O Ateneu é o romance mais conhecido do escritor Raul Pompeia (1863-1895). É uma prosa poética, contada em primeira pessoa pelo personagem Sérgio, sobre sua a traumática formação dentro de um internato privado no Rio de Janeiro (o Ateneu).A sociedade da época reprimia afetividade e ternura dos homens (não tão distante dos dias atuais) de forma que as relações entre homens e mulheres e mesmo as relações entre homens era bastante prejudicada. Se de algum modo o homem vivenciar ternura por outro homem, o mesmo será então tachado de homossexual, ”mariquinhas”. O que, na época, era uma grande desonra pública.
Em o Ateneu, Sérgio descreve o amigo Egbert com bastante afetividade, de uma maneira fraternal. Como ilustrado no seguinte trecho do livro:
Egbert merecia-me ternuras de irmão mais velho. Tinha o rosto irregular, parecia-me formoso. De origem inglesa, tinha os cabelos castanhos entremeados de louro, uma alteração exótica na pronúncia, olhos azuis de estrias cinzentas, oblíquos, pálpebras negligentes, quase a fechar, que se rasgavam, entretanto, a momentos de conversa, em desenho gracioso e largo. Vizinhos ao dormitório, eu, deitado, esperava que ele dormisse para vê-lo dormir e acordava mais cedo para vê-lo acordar. Tudo que nos pertencia, era comum. Eu por mim positivamente adorava-o e o julgava perfeito. Era elegante, destro, trabalhador, generoso. Eu admirava-o, desde o coração, até a cor da pele e à correção das formas.
A obra foi publicada no jornal “Gazeta de Notícias” em 1888. Raul Pompeia foi um jornalista político defensor das causas abolicionista e republicana. Envolveu-se em várias disputas políticas e viu sua obra voltar-se contra ele mesmo pelas suspeitas sobre sua sexualidade. Em O Ateneu, Sérgio é o narrador e também personagem principal. Sérgio adulto conta as suas memórias de criança. O tom bibliográfico da obra e semelhancas entra a história de Sérgio e a vida do autor, como o fato de também ter estudado em um colégio interno, levou à criticas e suspeitas de que ele retratava sua própria biografia. Raul Pompeia suicidou-se em 1895.
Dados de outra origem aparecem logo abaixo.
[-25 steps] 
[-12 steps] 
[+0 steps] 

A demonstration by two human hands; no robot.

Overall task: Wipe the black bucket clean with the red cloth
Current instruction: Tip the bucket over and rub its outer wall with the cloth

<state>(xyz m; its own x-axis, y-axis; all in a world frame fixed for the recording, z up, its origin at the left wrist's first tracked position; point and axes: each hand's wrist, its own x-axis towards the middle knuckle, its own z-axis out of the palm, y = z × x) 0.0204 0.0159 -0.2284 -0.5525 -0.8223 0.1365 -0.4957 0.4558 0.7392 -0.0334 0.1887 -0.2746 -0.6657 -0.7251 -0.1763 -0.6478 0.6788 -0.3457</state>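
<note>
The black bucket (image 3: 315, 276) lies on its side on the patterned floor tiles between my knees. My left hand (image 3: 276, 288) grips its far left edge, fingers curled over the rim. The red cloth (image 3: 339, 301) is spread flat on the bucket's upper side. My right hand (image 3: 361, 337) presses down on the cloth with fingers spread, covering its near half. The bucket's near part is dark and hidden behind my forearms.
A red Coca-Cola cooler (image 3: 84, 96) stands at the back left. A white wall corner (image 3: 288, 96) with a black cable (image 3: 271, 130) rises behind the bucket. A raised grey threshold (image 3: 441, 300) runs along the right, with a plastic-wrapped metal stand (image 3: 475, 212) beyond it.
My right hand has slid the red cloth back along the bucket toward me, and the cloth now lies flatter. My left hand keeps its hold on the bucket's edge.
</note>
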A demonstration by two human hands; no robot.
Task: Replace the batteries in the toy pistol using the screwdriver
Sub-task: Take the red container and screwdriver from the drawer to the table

— Vais encontrar o mundo, disse-me meu pai, à porta do Ateneu. — Coragem para a luta. Bastante experimentei depois a verdade deste aviso, que me despia, num gesto, das ilusões de criança educada exoticamente na estufa de carinho que é o regime do amor doméstico; diferente do que se encontra fora, tão diferente, que parece o poema dos cuidados maternos um artifício sentimental, com a vantagem única de fazer mais sensível a criatura à impressão rude do primeiro ensinamento, têmpera brusca da vitalidade na influência de um novo clima rigoroso. Lembramo nos, entretanto, com saudade hipócrita, dos felizes tempos; como se a mesma incerteza de hoje, sob outro aspecto, não nos houvesse perseguido outrora, e não viesse de longe a enfiada das decepções que nos ultrajam. Eufemismo, os felizes tempos, eufemismo apenas, igual aos outros que nos alimentam, a saudade dos dias que correram como melhores. Bem considerando, a atualidade é a mesma em todas as datas. Feita a compensação dos desejos que variam, das aspirações que se transformam, alentadas perpetuamente do mesmo ardor, sobre a mesma base fantástica de esperanças, a atualidade é uma. Sob a coloração cambiante das horas, um pouco de ouro mais pela manhã, um pouco mais de púrpura ao crepúsculo – a paisagem é a mesma de cada lado, beirando a estrada da vida.
Eu tinha onze anos.
In O Ateneu de Raul Pompéia.
O livro encontra-se disponível para download no Portal Domínio Público.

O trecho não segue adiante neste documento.